In deze zaak heeft de rechtbank Den Haag op 8 maart 2021 uitspraak gedaan in een geschil tussen de Staatssecretaris van Justitie en Veiligheid en een Nigeriaanse eiser die een verblijfsvergunning voor bepaalde tijd op humanitaire gronden had aangevraagd. De aanvraag werd afgewezen omdat de eiser niet voldeed aan de voorwaarden van het Vreemdelingenbesluit 2000, specifiek artikel 3.48, lid 1 sub a, dat vereist dat er een strafrechtelijk opsporingsonderzoek of vervolgingsonderzoek moet zijn naar de verdachte van het strafbare feit waarvan aangifte is gedaan. De eiser had aangifte gedaan van mensenhandel, maar het Openbaar Ministerie had besloten tot seponering van de zaak, omdat er onvoldoende aanknopingspunten waren voor vervolging.
De rechtbank oordeelde dat de Staatssecretaris terecht had besloten dat de aanvraag van de eiser niet kon worden ingewilligd, aangezien er geen strafrechtelijk onderzoek was. De rechtbank wees ook het verzoek om vrijstelling van het griffierecht toe, omdat de eiser geen inkomen of vermogen had. De eiser had verder aangevoerd dat de afwijzing van zijn aanvraag onevenredig was en dat de Staatssecretaris de beslissing van het OM had moeten afwachten. De rechtbank verwierp deze argumenten en concludeerde dat de eiser niet in aanmerking kwam voor de gevraagde verblijfsvergunning.

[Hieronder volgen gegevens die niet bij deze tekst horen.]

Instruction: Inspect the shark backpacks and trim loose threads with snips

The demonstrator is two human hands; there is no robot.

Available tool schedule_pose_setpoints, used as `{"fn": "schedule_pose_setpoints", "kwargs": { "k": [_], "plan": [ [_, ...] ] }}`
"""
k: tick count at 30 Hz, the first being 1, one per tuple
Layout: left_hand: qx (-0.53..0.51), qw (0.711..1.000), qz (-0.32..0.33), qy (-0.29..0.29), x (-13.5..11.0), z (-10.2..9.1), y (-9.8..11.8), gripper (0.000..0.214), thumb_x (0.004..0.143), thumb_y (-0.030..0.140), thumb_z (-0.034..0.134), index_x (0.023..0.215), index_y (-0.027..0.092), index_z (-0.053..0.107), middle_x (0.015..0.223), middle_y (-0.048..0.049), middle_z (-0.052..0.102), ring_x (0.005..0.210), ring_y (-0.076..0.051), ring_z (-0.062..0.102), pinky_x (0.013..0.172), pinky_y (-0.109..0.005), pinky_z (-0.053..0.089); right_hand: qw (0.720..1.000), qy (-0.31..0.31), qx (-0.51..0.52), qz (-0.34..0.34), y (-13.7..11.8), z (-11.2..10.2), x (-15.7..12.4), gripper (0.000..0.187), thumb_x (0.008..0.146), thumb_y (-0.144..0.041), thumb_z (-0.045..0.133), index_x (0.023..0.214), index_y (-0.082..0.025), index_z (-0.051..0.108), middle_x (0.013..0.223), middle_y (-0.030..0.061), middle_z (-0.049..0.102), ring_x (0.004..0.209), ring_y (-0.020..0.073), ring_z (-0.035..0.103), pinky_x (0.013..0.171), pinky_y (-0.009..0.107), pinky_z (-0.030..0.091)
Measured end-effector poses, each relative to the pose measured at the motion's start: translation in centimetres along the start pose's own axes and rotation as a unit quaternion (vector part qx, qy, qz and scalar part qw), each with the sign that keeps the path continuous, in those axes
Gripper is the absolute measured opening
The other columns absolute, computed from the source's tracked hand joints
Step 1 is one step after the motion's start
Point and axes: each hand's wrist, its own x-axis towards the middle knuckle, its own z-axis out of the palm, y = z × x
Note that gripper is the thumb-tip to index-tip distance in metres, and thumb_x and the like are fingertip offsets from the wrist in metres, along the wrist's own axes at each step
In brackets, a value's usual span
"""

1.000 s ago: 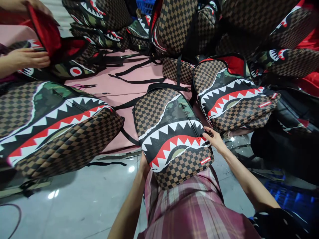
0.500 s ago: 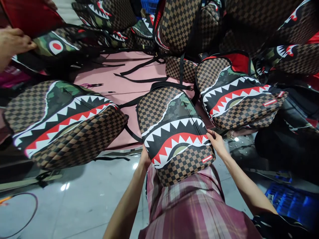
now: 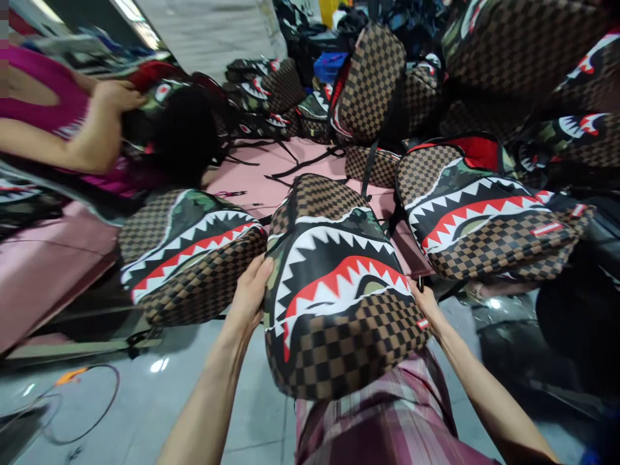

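Observation:
A brown checkered backpack (image 3: 339, 290) with a shark-mouth print and camouflage patch stands tilted on my lap, its top leaning on the pink table (image 3: 252, 187). My left hand (image 3: 249, 294) is pressed flat against its left side, fingers together. My right hand (image 3: 426, 307) grips its right edge near the small red label; the fingers are partly hidden behind the bag.
Same-patterned backpacks lie on my left (image 3: 191, 255) and right (image 3: 489, 213), with several more piled behind. A person in a pink top (image 3: 62, 123) at the far left handles a dark bag. Black straps lie on the table. Glossy grey floor (image 3: 159, 394) below, with a wire loop.
The backpack has been lifted and tipped toward me. My left hand came out from beneath it onto its left side. The view swung up, and the person at the left raised their bag.

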Motion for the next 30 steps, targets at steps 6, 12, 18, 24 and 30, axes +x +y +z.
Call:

De uitspraak werd gedaan door mr. J.A. Schuman, in aanwezigheid van griffier mr. A.E. van Gestel. De rechtbank verklaarde het beroep ongegrond en wees het verzoek om voorlopige voorziening af. Tegen deze uitspraak kan binnen vier weken hoger beroep worden ingesteld bij de Afdeling bestuursrechtspraak van de Raad van State.